In the 1960s, Dr. Scott Halstead and his colleagues were studying the dengue virus in Thailand. They noticed that people who had been exposed to dengue a second time had an increased risk of severe dengue compared with those who had not been previously exposed. They wondered what makes a second dengue infection worse than the first.
Normally after an infection with a pathogen, the body "remembers" the infection for a long time because cells — called memory B cells and memory T cells — remain in the body. Because they remember the first infection, these memory cells can react rapidly to provide an adaptive response when an infection strikes a second time. Memory cells can remain in a person's body for many years, even an entire lifetime. Why, then, don't these memory cells help fight off a second dengue infection? Why is a second dengue infection often worse than the first infection?
Halstead proposed a phenomenon called "antibody-dependent enhancement of infection" to explain these observations. There are four different types of dengue viruses (serotypes), but the memory cells only provide immunity from reinfection with the dengue serotype that caused the first infection. When a person is infected with a second dengue serotype, Halstead proposed that antibodies from the first infection actually help spread the dengue viral infection and increase viremia, the amount of virus in the bloodstream. This phenomenon can also happen in children who received antibodies against dengue from their mothers while in the womb. Surprisingly, instead of destroying the virus, the existing antibodies and the antibodies newly produced by the memory B cells can actually help the virus infect host cells more efficiently (Figure 3). Ironically, the consequence of antibody-dependent enhancement is that the body's immune system response actually makes the clinical symptoms of dengue worse and raises the risk of severe dengue illnesses.

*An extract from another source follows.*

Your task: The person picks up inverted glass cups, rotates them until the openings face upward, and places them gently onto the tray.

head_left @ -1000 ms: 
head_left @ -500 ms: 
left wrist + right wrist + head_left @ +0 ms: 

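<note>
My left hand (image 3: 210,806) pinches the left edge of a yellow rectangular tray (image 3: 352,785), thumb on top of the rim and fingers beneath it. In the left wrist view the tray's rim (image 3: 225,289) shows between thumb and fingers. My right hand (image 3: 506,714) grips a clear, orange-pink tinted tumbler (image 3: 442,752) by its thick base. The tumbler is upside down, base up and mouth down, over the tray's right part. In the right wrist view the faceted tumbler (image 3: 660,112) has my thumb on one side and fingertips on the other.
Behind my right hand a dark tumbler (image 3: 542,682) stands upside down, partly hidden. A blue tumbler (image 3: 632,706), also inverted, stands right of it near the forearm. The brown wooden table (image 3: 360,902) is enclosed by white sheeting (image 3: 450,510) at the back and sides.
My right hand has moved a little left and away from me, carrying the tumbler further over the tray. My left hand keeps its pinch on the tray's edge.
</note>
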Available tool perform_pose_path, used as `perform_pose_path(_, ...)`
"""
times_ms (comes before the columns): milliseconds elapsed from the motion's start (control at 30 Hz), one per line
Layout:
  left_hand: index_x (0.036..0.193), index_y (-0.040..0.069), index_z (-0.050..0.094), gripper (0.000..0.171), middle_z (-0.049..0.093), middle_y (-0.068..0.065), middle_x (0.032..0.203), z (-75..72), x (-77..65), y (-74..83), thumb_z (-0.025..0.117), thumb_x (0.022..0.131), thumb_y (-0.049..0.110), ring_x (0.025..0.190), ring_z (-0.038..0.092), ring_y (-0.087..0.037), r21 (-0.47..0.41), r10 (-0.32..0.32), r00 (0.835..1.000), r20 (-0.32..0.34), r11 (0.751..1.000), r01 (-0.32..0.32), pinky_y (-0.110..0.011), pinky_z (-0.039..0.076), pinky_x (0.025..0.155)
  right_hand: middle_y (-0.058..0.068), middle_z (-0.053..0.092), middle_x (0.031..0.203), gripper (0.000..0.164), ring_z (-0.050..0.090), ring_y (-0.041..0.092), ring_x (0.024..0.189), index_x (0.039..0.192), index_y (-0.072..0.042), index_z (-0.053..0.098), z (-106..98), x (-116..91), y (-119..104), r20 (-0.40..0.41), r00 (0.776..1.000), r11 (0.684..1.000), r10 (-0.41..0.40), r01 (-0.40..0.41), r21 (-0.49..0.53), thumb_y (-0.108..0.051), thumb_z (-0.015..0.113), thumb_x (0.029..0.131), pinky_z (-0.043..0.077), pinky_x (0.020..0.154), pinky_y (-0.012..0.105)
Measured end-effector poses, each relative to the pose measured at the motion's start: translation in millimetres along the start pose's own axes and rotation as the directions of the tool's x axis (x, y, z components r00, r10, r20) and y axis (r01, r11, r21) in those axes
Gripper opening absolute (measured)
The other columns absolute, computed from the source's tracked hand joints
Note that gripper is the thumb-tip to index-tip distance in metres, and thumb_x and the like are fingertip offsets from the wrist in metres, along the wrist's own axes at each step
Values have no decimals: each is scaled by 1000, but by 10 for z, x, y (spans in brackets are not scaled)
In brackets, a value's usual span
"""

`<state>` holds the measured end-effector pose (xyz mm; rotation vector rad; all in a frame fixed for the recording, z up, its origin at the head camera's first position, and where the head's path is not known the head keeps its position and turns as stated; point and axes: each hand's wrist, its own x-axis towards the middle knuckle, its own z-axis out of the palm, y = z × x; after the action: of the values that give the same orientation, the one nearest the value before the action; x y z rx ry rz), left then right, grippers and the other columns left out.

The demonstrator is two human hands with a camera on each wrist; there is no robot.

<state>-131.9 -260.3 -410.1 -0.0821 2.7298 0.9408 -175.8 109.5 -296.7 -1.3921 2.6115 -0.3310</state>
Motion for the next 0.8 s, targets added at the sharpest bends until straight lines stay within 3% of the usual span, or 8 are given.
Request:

Researchers also observed that during a second infection with dengue, the cytotoxic T cells produced by the immune system provide only partial immunity against the new dengue serotype. The cytotoxic T cells do not effectively clear the virus from the body, and they release excess quantities of molecules called cytokines. In normal quantities, cytokines help the immune response; however, in high quantities, cytokines can produce serious inflammation and tissue damage such as leakage from the capillaries, possibly contributing to the development of severe dengue diseases.